Tuesday, January 02, 2007

A bit of real Journalism

And in the New Yorker, no less! There may be hope.

As enlightening as this article is about the whole Enron fiasco, his paradigm of analytical method, puzzle vs mystery -- as well as the "external" (analogous) examples he uses -- is particularly interesting. His approach to the story is actually more impressive than the story itself. This guy actually thinks about stuff.

I would like to see this kind of thinking applied to debunk the "Bush Lied" theory.

Enron, intelligence, and the perils of too much information.

One of my favorite bits is this analogy he goes to (while illustrating what he means by the puzzle/mystery paradigm):

The analysts listened to the same speeches that anyone with a shortwave radio could listen to. They simply sat at their desks with headphones on, working their way through hours and hours of Nazi broadcasts. Then they tried to figure out how what the Nazis said publicly—about, for instance, the possibility of a renewed offensive against Russia—revealed what they felt about, say, invading Russia.
Ok, so I like it because it's deliciously snippy and snide, but the example and argument really does go much deeper than that. And the analogy really does apply to how he is suggesting we're going to have to tackle analyzing companies, too. And probably lots of other things as well. Like "insurgents" and Al-Queda.

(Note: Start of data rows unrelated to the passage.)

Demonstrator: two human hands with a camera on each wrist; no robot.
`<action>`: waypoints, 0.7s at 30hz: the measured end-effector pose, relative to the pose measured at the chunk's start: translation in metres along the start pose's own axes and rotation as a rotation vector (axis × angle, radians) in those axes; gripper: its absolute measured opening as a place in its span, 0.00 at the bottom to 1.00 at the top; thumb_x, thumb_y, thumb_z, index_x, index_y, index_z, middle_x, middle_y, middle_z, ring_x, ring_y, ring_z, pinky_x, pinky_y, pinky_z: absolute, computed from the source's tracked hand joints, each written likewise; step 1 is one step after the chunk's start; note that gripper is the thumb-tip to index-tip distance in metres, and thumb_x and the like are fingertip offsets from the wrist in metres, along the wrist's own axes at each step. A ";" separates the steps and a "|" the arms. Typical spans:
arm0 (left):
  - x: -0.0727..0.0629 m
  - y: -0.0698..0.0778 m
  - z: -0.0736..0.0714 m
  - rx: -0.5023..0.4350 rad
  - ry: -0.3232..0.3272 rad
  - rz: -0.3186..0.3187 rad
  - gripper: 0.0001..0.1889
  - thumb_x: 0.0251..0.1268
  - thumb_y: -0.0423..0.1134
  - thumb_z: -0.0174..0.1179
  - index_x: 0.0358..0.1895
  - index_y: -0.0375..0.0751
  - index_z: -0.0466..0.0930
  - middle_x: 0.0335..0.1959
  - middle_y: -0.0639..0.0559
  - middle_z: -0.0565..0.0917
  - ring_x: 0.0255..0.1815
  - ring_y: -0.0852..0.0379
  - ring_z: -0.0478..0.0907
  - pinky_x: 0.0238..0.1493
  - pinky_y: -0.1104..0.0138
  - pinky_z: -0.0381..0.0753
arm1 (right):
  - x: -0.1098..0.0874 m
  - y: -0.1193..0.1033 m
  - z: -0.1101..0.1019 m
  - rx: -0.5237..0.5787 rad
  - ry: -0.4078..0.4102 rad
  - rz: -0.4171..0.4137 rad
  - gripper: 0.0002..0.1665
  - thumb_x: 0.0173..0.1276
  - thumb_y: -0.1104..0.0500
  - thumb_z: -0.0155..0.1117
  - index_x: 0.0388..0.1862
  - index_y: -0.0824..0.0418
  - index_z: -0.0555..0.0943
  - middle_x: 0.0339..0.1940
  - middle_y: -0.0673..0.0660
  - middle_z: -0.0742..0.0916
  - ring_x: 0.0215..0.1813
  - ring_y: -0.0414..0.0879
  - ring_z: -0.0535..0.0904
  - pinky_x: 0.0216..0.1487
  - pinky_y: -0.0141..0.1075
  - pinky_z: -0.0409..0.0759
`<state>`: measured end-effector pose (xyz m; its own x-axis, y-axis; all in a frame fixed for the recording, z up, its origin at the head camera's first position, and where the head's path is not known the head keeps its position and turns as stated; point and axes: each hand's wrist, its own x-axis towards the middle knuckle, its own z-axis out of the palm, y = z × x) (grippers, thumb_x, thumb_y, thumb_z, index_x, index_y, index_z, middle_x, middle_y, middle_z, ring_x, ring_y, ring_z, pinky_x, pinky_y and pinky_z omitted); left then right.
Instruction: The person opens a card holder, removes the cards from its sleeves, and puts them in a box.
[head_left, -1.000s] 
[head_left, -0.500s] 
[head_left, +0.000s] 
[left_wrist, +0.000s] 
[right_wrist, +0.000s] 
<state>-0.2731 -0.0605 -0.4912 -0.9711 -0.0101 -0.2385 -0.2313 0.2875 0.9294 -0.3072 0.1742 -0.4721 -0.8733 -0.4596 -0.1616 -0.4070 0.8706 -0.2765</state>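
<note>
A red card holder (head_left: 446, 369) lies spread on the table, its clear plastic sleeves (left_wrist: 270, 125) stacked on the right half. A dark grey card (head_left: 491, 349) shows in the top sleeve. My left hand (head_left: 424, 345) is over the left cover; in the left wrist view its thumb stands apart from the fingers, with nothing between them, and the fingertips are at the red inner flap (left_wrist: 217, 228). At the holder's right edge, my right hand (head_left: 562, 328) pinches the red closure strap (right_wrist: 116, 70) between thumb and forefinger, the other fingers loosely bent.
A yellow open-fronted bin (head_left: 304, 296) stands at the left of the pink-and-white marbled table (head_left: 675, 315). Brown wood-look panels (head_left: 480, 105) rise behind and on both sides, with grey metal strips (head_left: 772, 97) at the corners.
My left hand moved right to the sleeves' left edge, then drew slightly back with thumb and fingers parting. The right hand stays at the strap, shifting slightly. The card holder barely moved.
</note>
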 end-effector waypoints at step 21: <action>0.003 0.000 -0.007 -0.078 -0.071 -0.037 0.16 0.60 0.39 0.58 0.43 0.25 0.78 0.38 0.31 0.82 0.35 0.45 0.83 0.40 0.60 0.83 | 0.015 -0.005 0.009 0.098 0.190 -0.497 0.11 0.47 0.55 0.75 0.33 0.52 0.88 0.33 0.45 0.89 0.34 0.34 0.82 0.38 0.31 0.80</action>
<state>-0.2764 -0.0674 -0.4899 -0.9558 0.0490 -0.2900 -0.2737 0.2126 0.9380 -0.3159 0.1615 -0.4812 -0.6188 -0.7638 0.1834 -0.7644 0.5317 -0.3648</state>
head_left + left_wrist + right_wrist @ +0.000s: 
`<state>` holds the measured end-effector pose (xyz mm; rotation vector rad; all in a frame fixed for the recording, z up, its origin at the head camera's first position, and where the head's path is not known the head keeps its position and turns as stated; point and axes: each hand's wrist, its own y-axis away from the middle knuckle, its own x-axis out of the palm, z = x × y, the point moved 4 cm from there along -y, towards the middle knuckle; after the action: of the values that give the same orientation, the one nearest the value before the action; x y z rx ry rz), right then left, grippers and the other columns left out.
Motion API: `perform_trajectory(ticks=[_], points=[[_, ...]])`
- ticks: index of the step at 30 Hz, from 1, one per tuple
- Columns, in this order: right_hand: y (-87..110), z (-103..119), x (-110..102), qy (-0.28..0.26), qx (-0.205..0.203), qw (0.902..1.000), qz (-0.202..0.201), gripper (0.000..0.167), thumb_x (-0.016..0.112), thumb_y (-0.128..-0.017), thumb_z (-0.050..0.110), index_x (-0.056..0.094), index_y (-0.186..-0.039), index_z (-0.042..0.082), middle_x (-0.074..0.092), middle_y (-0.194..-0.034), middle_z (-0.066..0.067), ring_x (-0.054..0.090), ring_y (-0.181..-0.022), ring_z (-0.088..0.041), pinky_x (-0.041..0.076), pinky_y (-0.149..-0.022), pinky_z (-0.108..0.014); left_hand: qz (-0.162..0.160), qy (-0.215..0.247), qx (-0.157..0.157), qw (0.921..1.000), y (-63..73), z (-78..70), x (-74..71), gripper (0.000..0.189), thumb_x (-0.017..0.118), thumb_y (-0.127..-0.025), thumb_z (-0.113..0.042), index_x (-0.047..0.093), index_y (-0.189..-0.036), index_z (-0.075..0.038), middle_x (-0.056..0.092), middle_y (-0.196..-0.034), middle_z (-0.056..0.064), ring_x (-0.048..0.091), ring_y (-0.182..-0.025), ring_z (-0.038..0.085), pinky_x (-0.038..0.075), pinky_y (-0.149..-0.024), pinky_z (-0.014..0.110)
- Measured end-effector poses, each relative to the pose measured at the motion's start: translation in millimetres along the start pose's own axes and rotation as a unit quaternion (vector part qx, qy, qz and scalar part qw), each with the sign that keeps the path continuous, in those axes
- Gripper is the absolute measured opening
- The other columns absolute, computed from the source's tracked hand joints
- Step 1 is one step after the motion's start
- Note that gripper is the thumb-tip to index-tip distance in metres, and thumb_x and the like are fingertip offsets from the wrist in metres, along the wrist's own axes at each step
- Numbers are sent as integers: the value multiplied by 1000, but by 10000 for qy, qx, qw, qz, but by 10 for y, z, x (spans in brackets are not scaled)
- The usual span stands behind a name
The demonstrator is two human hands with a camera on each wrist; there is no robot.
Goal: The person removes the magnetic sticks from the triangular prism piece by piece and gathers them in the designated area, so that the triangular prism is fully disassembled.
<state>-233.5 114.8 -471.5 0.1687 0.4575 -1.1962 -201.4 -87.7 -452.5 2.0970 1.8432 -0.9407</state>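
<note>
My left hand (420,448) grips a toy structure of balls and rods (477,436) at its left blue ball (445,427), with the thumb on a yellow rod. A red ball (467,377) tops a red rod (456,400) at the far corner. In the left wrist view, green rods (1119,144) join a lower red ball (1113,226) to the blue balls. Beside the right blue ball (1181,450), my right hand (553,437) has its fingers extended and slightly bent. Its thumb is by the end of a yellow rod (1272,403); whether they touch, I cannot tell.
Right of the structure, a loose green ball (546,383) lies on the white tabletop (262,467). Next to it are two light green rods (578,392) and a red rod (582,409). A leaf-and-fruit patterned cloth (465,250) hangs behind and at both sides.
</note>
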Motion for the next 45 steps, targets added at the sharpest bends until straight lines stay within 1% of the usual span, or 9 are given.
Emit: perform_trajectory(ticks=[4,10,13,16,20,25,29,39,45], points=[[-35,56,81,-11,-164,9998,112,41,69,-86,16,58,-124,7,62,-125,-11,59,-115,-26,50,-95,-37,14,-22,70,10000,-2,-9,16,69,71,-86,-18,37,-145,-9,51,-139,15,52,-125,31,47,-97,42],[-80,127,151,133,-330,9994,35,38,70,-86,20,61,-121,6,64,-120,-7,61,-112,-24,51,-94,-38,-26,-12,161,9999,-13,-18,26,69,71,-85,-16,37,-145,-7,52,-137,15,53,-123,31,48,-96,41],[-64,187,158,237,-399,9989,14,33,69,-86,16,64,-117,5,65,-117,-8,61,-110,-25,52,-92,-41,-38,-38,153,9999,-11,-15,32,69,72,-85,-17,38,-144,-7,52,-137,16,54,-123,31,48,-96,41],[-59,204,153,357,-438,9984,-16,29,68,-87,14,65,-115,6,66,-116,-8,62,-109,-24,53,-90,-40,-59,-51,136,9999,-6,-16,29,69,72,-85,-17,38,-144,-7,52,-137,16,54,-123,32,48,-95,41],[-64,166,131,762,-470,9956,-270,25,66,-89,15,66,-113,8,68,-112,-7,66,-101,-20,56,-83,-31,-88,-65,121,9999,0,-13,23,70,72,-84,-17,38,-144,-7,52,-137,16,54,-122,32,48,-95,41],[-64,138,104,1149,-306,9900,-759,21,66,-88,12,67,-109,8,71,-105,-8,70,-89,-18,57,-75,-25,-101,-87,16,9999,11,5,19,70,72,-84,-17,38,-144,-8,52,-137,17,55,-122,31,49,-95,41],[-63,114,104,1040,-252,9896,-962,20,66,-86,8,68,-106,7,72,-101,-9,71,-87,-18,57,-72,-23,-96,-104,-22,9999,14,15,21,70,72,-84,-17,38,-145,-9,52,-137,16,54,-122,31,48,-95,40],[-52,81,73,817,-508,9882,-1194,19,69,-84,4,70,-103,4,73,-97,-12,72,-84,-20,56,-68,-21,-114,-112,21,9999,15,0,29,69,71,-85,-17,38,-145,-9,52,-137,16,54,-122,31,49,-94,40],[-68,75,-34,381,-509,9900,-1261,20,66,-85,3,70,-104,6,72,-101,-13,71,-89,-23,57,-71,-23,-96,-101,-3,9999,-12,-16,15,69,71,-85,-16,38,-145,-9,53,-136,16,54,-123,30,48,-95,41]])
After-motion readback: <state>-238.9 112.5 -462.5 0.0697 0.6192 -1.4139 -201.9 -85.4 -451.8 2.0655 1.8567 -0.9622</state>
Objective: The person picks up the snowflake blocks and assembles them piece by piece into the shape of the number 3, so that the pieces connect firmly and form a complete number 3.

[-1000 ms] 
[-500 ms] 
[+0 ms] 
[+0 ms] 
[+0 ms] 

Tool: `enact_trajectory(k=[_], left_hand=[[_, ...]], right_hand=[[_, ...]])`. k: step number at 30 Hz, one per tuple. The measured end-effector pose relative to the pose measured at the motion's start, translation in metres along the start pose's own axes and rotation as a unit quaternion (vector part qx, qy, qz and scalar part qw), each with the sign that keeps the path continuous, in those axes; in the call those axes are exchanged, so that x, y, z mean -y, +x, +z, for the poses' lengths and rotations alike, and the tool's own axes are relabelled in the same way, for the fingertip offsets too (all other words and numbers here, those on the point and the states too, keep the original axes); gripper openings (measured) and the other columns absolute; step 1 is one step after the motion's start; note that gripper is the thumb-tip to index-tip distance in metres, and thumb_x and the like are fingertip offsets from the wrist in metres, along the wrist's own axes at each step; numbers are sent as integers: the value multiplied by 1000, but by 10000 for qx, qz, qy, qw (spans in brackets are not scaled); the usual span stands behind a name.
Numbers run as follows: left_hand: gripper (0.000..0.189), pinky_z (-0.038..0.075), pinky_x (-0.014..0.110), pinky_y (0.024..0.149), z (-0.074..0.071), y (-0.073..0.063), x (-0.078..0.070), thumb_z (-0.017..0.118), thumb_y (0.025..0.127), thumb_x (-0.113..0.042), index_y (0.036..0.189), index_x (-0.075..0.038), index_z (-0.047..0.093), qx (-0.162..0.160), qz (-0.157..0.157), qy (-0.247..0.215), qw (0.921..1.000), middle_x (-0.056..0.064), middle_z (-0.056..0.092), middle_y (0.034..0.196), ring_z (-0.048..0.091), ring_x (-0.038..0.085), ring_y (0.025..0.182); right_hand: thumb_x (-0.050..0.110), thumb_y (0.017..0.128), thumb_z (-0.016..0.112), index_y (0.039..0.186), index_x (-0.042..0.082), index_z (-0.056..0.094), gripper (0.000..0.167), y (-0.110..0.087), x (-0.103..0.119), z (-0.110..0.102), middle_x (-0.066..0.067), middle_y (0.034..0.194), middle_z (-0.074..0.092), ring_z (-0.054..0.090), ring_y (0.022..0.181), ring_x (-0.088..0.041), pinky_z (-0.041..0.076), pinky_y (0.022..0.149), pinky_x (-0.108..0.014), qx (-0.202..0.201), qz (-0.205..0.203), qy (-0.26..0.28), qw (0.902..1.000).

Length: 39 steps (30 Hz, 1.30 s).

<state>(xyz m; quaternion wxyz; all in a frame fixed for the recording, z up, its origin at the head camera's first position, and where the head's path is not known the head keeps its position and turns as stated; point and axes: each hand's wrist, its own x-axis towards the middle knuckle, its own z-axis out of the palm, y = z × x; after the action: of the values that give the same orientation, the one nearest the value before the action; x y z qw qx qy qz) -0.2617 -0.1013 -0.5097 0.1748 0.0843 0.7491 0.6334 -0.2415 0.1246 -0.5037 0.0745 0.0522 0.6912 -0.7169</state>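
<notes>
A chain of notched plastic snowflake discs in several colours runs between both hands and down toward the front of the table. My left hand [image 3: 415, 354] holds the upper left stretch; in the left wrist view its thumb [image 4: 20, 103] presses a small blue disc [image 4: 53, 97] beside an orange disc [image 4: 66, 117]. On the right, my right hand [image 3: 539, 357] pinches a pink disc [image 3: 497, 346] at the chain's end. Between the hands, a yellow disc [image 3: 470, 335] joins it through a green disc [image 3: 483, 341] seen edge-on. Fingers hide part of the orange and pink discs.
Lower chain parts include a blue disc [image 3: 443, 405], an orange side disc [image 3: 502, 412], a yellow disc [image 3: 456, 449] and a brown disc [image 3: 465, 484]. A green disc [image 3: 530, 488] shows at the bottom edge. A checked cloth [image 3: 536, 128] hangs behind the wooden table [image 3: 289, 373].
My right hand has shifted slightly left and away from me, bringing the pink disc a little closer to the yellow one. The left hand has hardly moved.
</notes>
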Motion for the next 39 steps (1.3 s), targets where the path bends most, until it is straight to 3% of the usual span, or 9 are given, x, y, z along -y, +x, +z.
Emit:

It is interesting, getting back to Enron, to note -- that he's saying here that Enron did not, in fact, really hide anything (in the sense of denying of failing to disclose anything). They relied on the complexity of the detail -- that nobody would take the time to figure out what they were doing by looking at their very public and largely accurate reports (and it worked for a while). This kind of "Puzzle" is better handled by using the "Mystery" approach because there is too much information. You can't see the forest for the trees. Which is basically what we did in Iraq. And it's basically how I believe much of Modern Intelligence works.

A very interesting tidbit comes up near the end where he talks about some Economic students analzying Enron in 1998 -- two or so years before the big collapse, and their findings using some standard economics analysis tools (and using the "mystery" approach):

The students’ conclusions were straightforward. Enron was pursuing a far riskier strategy than its competitors. There were clear signs that “Enron may be manipulating its earnings.” The stock was then at forty-eight dollars—at its peak, two years later, it was almost double that—but the students found it over-valued. The report was posted on the Web site of the Cornell University business school, where it has been, ever since, for anyone who cared to read twenty-three pages of analysis. The students’ recommendation was on the first page, in boldfaced type: “Sell.”

Compare that to the timeline for the Enron collapse.

Timeline for Enron Collapse

Not saying nobody did anything wrong here, mind you. But it certainly shines a different light on it than the popular version of the story.

At any rate, that really gets away from what impressed me most about the article -- the tools he used for his analyis, and how they might be applied to other things. Eye-opening.